Его обкладывали мокрыми тряпками, старались менять их чаще, особенно там, где была сорвана кожа и где обнаженные, синие, как у ободранной дичи, мышцы уже при одном приближении к ним сокращались и вздрагивали. Но вот из-под почерневших век появились живые проблески, И когда глаза Муйко, обращенные в угол, где потолок сходился со стенами, открылись, хотя и без ясного выражения, старший из четверки, очевидно ровесник Муйко, Люба Профессор изумился. Он не видел его двадцать четыре года. Да, это несомненно он, и никто иной. Стройный, легкий герцеговинец с немного выступающим над глазами открытым скошенным лбом; чуть выпуклые щеки напомнили его милую и загадочную улыбку, а плечи приподнимались при каждом вдохе, и это показалось знакомым. Вот уже понемногу вырисовываются в памяти характерные его черты — внешне спокойный, но отчаянный человек, решительный, немногословный, с мягким, чуть глуховатым, порой переходящим в шепот голосом. Старый сподвижник Танкосича и Вука, он был в числе первых добровольцев в России и после процесса в Салониках оттуда не возвращался.
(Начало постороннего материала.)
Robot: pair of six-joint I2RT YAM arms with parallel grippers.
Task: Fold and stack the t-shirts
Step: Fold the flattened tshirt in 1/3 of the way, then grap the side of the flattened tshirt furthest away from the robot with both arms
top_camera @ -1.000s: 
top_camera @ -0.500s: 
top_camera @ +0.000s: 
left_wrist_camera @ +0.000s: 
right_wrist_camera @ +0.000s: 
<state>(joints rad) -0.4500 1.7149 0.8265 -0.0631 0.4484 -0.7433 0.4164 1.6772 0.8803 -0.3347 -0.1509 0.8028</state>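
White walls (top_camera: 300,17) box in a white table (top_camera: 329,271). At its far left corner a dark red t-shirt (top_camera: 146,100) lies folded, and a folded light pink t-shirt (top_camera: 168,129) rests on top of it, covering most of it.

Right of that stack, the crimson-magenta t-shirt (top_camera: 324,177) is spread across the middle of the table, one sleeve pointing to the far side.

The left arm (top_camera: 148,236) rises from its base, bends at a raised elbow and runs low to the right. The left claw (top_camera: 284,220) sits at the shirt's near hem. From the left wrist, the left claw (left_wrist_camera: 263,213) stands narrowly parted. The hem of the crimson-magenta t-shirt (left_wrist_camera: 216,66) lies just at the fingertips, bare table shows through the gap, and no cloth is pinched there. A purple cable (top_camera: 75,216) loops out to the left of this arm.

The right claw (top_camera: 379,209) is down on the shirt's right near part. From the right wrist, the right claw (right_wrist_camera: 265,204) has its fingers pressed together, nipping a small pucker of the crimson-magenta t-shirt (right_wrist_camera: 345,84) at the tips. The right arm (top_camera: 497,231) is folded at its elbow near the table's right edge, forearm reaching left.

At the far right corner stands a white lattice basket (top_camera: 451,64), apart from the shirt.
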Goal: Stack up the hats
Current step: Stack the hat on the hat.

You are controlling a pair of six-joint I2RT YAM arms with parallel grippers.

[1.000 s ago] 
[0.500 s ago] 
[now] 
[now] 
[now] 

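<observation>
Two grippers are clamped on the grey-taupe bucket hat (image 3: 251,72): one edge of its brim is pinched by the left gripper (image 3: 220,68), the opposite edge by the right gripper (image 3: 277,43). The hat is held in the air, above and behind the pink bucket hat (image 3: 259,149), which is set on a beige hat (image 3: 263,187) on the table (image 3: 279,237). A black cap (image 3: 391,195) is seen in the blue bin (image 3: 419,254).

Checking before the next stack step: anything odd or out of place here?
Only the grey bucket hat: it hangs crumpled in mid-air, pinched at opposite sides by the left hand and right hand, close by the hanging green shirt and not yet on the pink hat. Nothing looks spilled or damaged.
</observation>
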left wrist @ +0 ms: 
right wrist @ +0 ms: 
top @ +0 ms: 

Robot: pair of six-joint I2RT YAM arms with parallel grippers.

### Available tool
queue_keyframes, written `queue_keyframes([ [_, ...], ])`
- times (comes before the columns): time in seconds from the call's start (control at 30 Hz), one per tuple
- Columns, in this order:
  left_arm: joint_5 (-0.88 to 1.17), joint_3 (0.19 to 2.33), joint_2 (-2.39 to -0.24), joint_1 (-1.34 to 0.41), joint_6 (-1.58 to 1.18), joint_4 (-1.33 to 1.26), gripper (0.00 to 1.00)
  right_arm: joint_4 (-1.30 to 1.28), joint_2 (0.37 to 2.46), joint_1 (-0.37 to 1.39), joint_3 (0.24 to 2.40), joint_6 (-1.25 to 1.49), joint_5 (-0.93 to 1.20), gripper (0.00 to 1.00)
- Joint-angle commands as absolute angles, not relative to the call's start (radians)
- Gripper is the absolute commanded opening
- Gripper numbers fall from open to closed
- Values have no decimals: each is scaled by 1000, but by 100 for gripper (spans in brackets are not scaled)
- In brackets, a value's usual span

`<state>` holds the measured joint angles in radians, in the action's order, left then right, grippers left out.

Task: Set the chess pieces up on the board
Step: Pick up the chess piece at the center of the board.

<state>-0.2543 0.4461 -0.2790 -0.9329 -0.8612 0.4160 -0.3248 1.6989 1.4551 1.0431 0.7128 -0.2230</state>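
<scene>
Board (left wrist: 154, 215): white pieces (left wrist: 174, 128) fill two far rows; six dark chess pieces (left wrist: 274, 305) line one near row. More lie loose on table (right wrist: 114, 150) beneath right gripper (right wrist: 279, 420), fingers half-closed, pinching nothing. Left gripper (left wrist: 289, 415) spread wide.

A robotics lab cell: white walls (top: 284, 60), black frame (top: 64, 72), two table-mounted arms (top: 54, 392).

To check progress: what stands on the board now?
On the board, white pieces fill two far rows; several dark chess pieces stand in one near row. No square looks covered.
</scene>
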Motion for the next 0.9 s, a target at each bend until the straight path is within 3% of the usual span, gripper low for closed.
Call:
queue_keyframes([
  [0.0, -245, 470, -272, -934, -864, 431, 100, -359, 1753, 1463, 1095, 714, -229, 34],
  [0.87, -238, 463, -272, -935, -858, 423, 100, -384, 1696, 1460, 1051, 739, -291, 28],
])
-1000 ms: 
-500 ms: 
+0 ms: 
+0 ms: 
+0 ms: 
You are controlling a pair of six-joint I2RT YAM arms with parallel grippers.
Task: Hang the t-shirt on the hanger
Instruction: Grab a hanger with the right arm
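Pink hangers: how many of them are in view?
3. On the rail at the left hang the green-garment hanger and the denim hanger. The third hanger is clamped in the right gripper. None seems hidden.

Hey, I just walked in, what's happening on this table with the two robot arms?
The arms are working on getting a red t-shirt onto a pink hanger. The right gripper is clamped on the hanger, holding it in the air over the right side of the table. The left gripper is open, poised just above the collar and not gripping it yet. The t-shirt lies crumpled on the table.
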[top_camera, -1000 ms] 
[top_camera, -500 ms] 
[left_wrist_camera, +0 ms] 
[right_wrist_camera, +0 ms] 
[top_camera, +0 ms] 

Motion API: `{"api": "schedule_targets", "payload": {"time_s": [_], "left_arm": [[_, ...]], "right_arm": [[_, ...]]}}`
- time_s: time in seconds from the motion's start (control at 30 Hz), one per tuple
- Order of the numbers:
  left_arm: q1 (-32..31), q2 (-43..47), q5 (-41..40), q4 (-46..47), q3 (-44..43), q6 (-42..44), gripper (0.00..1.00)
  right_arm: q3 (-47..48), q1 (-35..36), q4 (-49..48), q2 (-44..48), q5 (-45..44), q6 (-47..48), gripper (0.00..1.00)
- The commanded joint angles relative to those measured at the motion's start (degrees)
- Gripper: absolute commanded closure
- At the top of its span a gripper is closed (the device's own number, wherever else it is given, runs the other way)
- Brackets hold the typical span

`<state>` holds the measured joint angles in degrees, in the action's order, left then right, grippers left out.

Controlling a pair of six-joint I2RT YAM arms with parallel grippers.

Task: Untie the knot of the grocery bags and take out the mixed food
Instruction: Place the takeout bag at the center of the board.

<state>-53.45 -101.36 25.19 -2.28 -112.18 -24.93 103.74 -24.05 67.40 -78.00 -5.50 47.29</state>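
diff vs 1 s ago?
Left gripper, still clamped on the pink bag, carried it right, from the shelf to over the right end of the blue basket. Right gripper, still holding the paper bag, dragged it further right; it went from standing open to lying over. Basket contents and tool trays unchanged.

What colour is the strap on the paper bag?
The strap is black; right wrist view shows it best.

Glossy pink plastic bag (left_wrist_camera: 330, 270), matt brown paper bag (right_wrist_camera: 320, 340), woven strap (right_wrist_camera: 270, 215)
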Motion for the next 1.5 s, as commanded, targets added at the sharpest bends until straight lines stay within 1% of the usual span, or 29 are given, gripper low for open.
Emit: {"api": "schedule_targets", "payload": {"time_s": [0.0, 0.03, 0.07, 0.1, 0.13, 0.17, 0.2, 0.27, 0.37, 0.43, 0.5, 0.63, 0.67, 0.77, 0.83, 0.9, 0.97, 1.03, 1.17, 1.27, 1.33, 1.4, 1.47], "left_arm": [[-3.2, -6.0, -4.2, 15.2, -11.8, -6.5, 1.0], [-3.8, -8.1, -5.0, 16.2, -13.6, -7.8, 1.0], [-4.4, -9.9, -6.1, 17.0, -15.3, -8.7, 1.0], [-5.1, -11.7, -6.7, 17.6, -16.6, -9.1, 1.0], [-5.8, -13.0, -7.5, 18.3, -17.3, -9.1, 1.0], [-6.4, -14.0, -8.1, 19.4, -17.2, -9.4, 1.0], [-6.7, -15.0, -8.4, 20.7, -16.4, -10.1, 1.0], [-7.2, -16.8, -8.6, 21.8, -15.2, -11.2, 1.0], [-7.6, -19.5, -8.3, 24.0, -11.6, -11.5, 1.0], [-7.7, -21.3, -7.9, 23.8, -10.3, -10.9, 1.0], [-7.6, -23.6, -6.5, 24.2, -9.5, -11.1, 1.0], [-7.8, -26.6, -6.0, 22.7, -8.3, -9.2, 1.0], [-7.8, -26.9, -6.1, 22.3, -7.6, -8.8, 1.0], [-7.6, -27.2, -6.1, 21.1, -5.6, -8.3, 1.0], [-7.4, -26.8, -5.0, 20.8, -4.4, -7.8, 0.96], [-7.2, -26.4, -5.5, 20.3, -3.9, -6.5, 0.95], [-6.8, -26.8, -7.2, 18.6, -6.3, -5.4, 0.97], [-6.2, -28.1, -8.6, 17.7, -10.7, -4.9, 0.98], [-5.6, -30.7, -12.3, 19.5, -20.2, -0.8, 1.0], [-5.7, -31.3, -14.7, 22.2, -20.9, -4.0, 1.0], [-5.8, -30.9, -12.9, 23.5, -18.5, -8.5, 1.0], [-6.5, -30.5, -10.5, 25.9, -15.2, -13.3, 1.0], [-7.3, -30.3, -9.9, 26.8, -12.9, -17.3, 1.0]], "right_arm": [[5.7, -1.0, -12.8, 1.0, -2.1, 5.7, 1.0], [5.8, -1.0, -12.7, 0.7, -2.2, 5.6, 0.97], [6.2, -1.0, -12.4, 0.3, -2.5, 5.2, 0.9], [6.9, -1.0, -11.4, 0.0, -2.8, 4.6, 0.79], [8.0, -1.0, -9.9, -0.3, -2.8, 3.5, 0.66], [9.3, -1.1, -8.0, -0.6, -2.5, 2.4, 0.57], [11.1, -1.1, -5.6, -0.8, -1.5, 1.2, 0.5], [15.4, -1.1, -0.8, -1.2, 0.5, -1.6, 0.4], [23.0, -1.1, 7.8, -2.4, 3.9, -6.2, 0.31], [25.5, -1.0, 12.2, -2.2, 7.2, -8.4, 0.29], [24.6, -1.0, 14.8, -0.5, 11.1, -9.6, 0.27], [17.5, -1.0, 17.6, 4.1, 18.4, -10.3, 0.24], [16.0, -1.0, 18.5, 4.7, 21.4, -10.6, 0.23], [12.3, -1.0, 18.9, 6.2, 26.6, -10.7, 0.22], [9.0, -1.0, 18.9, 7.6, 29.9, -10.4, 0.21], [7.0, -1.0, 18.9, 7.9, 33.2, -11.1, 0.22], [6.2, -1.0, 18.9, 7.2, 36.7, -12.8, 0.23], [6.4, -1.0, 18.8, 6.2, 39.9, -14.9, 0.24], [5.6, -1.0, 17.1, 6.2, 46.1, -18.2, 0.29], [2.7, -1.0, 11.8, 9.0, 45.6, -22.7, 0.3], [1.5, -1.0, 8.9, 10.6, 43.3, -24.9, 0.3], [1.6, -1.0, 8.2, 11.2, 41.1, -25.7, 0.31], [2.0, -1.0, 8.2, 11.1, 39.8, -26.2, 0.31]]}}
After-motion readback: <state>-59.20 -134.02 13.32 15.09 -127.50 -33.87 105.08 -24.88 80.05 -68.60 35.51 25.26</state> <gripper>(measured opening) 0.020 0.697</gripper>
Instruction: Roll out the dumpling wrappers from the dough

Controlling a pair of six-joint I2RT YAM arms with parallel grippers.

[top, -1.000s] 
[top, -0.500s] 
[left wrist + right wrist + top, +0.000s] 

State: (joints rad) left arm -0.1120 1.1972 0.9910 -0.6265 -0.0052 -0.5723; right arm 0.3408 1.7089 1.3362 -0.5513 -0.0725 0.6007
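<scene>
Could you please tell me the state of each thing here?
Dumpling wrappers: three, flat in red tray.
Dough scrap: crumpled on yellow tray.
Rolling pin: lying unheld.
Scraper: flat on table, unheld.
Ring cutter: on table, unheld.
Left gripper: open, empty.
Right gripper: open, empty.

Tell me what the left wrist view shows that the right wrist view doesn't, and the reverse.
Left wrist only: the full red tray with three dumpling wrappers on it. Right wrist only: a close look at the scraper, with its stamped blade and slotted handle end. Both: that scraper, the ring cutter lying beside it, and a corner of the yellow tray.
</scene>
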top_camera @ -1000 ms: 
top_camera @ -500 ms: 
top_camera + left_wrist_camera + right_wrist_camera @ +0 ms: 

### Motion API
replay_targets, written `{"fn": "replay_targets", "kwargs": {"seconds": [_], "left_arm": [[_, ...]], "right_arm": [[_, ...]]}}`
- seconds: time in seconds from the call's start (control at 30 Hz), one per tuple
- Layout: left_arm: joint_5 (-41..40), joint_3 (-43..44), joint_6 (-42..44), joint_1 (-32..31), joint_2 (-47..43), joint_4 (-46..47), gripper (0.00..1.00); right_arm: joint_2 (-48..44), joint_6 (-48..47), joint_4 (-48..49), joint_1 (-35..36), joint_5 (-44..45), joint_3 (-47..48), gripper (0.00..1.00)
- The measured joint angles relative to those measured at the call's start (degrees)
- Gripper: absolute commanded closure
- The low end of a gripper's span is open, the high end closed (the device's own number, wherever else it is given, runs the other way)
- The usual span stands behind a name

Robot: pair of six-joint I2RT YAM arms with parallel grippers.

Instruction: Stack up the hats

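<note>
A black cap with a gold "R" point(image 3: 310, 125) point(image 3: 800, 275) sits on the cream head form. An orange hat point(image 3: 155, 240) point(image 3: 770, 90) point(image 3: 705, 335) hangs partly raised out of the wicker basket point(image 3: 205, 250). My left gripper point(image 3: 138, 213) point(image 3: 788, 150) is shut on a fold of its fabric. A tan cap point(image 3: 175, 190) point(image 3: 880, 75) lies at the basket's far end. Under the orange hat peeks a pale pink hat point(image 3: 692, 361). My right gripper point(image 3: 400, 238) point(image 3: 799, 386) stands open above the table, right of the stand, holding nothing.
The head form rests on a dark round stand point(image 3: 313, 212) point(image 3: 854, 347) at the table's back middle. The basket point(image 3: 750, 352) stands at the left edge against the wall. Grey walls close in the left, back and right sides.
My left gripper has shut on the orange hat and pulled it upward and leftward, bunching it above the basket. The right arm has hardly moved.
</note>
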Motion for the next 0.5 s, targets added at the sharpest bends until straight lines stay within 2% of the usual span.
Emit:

Недавно Люба Профессор услышал, что 27 марта [38] 27 марта 1941 года произошла мощная антифашистская и антибуржуазная демонстрация трудящихся в Белграде, возглавляемая коммунистами.
Муйко вдруг объявился, но встретиться им не пришлось.
Люба Профессор нагнулся и, осторожно касаясь губами шершавого от запекшейся крови уха Муйко, хотел назвать его по имени, но тот перебил:
— Я ничего не сказал… Я ничего не скажу… — И после короткой паузы проговорил совсем тихо, закрывая глаза: — Ничего нельзя говорить…
И так продолжалось в течение всей недели. Вопреки существующей практике, четверка была допрошена на другой день, но интересовались лишь одним: знают ли они Муйко? И били их скорее для порядка, поскольку они все отрицали. Стало ясно, что все отошли на второй план, их дело откладывается.